TASK DIRECTIONS - From the first line of the data below through the line holding "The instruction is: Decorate", output each line exactly and leave the pictures out.

+ + + +

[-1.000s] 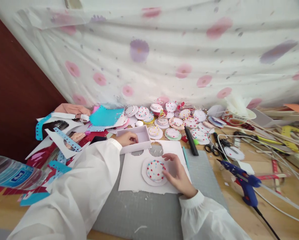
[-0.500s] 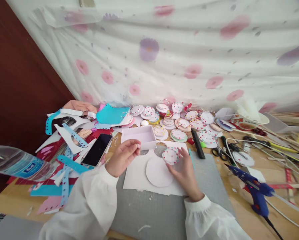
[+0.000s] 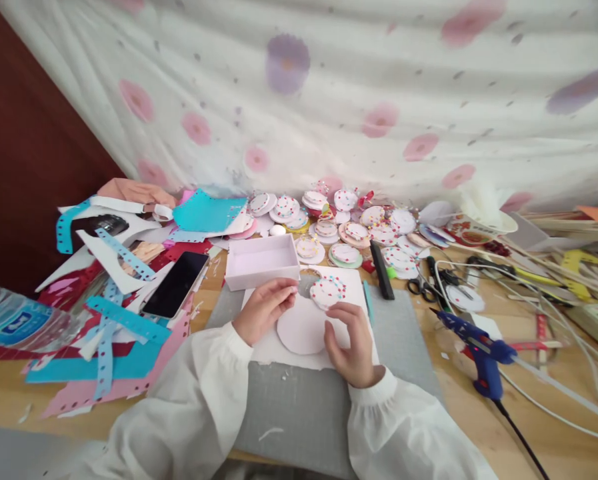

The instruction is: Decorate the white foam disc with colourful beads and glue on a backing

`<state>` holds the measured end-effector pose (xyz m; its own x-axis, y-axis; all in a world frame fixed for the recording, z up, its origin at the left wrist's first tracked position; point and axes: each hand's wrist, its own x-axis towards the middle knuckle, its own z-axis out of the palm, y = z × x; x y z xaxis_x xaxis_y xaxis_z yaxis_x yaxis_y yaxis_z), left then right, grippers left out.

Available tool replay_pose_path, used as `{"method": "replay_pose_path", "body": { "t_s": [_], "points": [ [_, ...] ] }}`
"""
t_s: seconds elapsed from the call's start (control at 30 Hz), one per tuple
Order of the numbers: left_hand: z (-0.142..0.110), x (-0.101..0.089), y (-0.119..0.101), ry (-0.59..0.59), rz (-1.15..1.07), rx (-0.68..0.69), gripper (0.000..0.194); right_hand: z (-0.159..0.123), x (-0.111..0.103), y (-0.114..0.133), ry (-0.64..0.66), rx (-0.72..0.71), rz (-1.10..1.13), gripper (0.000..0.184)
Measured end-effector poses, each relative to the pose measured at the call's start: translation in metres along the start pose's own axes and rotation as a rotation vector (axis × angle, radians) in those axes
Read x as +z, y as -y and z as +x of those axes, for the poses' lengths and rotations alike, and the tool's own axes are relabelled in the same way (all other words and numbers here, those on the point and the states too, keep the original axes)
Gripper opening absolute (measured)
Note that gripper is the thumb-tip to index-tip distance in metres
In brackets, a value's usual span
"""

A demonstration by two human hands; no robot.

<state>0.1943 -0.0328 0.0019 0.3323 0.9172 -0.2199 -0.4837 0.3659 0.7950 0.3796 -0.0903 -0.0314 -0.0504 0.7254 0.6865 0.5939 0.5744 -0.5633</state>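
Note:
My left hand (image 3: 266, 308) is closed in a pinch in front of a shallow white box (image 3: 263, 257). A tiny pale bit shows at its fingertips, too small to name. My right hand (image 3: 351, 343) is open, thumb and curled fingers apart, with nothing between them. It is just below a white disc with red and blue dots (image 3: 327, 291), which lies at the top of the white paper sheet (image 3: 263, 347). A plain white paper circle (image 3: 301, 328) lies on that sheet between my hands. Beside the dotted disc a ring of small beads (image 3: 309, 273) is partly visible.
A grey mat (image 3: 299, 413) lies under the sheet. To the right are a blue glue gun (image 3: 479, 353), scissors (image 3: 423, 288) and a black cutter (image 3: 381, 270). Several decorated discs (image 3: 346, 253) line the back. Left are a phone (image 3: 176, 285), paper scraps (image 3: 129, 320) and a bottle (image 3: 23, 320).
My right hand has come away from the dotted disc, down and to the left. The left hand, still pinched, has moved right, so the hands are closer together. The camera view has shifted.

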Motion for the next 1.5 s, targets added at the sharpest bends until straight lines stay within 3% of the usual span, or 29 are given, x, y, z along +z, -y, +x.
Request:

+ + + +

RESULT FOR THIS EXERCISE -
[-1.000s] 
[-0.500s] 
[+0.000s] 

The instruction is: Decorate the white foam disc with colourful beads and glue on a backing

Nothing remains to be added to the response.